→ **REQUIRED ACTION**: Both the line below containing "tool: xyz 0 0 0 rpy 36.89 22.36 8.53" and the line containing "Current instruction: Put", along with every line between them, should be repeated exactly; no other line belongs in the answer.

Content starts

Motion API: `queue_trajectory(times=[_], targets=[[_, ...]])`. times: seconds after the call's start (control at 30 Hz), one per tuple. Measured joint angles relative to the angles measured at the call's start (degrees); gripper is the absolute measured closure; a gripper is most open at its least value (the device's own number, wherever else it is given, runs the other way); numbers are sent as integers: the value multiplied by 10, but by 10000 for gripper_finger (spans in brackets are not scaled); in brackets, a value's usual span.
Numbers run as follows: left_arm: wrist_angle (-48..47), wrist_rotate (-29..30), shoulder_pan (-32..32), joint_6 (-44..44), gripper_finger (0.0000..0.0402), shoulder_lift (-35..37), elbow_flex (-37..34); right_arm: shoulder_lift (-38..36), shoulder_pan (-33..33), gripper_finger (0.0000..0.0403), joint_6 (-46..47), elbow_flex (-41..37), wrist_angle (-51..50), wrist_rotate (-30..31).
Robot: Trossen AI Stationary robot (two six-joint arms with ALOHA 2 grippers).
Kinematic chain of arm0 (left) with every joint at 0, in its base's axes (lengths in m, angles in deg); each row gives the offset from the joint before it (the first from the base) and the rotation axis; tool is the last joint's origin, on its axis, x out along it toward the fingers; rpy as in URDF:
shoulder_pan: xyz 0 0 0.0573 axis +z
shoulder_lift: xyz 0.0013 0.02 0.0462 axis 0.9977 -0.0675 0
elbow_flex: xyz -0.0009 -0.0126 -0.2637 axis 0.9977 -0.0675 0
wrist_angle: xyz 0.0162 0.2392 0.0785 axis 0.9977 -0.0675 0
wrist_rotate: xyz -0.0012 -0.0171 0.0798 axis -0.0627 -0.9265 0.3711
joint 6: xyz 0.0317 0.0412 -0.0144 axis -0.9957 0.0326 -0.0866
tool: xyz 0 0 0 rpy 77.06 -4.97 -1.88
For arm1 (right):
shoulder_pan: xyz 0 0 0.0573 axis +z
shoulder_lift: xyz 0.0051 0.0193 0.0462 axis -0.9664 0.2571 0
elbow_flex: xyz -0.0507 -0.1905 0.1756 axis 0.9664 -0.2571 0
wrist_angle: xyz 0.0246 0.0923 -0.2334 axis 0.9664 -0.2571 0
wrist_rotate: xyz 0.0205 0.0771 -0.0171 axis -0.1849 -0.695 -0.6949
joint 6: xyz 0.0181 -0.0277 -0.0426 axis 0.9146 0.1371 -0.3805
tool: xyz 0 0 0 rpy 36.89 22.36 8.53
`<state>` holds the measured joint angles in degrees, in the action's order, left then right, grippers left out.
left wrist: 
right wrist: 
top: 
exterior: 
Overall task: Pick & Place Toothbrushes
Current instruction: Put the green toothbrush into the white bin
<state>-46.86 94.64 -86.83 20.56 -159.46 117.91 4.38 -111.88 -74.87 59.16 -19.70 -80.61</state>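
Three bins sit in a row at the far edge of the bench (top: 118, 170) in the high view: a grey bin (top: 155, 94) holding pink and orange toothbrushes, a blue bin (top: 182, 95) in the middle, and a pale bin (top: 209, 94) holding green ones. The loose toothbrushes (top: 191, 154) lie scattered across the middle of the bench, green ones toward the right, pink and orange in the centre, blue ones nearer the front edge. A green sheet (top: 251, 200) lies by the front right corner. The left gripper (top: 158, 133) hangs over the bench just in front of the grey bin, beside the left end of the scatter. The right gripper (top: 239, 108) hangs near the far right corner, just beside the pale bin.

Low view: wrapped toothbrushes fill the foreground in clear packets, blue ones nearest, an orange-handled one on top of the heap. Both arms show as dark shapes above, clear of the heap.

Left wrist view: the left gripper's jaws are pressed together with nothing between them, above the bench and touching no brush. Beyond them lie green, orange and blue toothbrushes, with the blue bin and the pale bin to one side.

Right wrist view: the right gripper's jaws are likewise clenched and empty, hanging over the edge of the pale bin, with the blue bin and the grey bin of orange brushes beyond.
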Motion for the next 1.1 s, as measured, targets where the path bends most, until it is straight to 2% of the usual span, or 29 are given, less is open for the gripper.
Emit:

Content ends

→ **OUTPUT OF THE TASK**:
tool: xyz 0 0 0 rpy 36.89 22.36 8.53
`<state>` holds the measured joint angles in degrees, in the action's order, left then right, grippers left out.
left wrist: 
right wrist: 
top: 
exterior: 
Overall task: Pick & Place Toothbrushes
Current instruction: Put the green toothbrush into the white bin

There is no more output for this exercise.